U.S. Attorney’s Office Collects $19.4 Million Fine in Jefferson County Sewer Corruption Case
BIRMINGHAM – United States Attorney Joyce White Vance announced today that Roland Pugh Construction Company, convicted in 2006 on federal charges of mail fraud and bribery of Jefferson County officials in connection with the sewer project, has finally paid almost $20 million in fines and court fees ordered at the time of the conviction.
Pugh filed for bankruptcy in December 2006, shortly after its conviction. The bankruptcy proceedings interrupted the government’s ability to collect the fine from Pugh. Repeated appeals called into question the finality of the convictions, further preventing collection of the fine. The proceedings in bankruptcy would likely have had the effect of dissipating funds over the years, as Pugh took repeated appeals of its conviction and the fine amount, so that ultimately, the company would not have had remaining assets to pay the fine.
However, Assistant United States Attorney Richard O’Neal, who handles much of the office’s bankruptcy work, had the foresight and perseverance to come up with a plan that preserved the government’s ability to collect the fine almost six years later. In September 2011, the U.S. Eleventh Circuit Court of Appeals upheld the U.S. District Court conviction and final judgment in the criminal case. In December 2011, the U.S. Attorney’s Office obtained a court order in the bankruptcy directing that Roland Pugh Construction Inc. pay $19,400,00 in fines and $9,200 in court fees, as ordered at the time of its 2006 conviction for corruption in Jefferson County’s sewer system rehabilitation project.
On Dec. 19, $19,409,200 was collected by the U.S. Attorney’s Office and paid to the District Court Clerk’s Office, Vance said.
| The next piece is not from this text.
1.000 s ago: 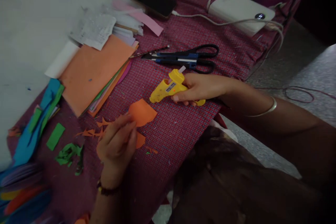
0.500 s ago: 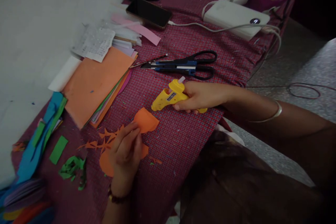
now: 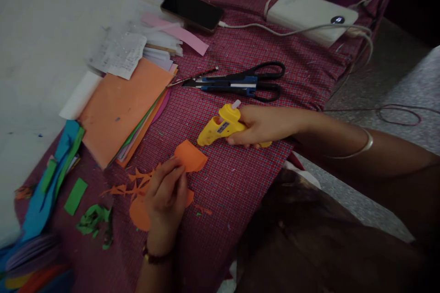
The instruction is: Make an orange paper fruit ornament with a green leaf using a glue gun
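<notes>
My right hand point(image 3: 252, 126) is wrapped round the handle of a yellow hot glue gun point(image 3: 220, 126), a pale glue stick poking out of its back. The nozzle points left and down, just above and to the right of an orange paper piece point(image 3: 191, 156). That piece is pinched in the fingertips of my left hand point(image 3: 167, 190). Under and beside this hand lie more orange cut-outs, among them a rounded one point(image 3: 139, 215) and a spiky strip point(image 3: 135, 185); the hand partly hides them.
Scissors point(image 3: 237, 83) lie beyond the glue gun. A paper stack point(image 3: 123, 105) stands on the left, with blue paper strips point(image 3: 44, 197) and green scraps point(image 3: 92, 219) nearer. Farther back are a phone point(image 3: 191, 10) and a white power bank point(image 3: 305, 13) with a cable.
The view has shifted slightly. Both hands keep their grips, and the glue gun and orange paper piece stay nearly in place relative to each other.
</notes>
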A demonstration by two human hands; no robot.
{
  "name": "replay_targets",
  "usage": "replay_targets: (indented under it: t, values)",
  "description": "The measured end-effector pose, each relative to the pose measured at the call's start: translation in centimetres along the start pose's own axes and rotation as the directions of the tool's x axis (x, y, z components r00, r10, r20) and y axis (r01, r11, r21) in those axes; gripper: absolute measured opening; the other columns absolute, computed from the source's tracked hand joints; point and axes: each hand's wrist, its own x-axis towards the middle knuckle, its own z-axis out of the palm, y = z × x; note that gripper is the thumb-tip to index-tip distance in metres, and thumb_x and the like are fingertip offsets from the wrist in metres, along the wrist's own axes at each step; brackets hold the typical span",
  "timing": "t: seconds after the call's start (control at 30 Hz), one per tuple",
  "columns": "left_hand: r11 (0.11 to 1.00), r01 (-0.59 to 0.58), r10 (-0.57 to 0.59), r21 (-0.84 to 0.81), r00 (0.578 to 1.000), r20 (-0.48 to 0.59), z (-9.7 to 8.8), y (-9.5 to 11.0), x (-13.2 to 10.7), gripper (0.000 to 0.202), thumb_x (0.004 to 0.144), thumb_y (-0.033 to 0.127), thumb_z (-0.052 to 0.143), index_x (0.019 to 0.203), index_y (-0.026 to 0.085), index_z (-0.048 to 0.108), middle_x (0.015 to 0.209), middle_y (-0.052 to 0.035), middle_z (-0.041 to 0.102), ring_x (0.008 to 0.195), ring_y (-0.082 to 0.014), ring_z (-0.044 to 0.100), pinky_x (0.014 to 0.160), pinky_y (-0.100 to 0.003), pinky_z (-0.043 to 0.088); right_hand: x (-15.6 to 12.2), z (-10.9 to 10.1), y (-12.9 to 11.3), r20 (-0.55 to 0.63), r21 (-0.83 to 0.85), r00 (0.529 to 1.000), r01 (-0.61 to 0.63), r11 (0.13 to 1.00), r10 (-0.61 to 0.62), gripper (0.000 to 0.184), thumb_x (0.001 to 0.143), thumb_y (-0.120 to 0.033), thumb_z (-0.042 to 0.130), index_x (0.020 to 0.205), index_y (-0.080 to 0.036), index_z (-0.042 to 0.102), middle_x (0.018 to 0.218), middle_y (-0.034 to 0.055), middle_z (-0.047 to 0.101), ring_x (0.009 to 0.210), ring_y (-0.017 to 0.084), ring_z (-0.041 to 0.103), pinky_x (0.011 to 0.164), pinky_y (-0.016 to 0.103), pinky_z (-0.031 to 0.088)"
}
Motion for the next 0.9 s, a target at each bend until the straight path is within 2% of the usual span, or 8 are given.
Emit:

“Thanks to the diligent and innovative work done by Assistant United States Attorney Richard O’Neal, Roland Pugh Construction Inc. has finally had to pay this significant fine, for conduct associated with the sewer corruption that led to Jefferson County’s Bankruptcy. Richard’s commitment, along with that of the other members of my office’s Financial Litigation Unit, is exemplary,” Vance said. She noted that in just the first three months of this fiscal year, her office collected almost twice its annual budget and returned it to the U.S. Treasury.
In April 2008, the company paid $239,652 in restitution to Jefferson County, as specified in its plea agreement with the government.
The $19.4 million fine from Pugh Construction will be paid into the Justice Department’s Crime Victims Fund, which disperses funds to states to pay for programs that offer assistance to crime victims. Money from the fund is distributed through a competitive grant process to programs in county district attorney offices, domestic violence and rape centers, and child abuse treatment centers.
The U.S. Attorney’s Office has collected more than $30 million in fines, fees and restitution from the 17 individuals and five companies convicted in the federal criminal probe into the county’s sewer construction and repair project and its refinancing of debt for the sewer program.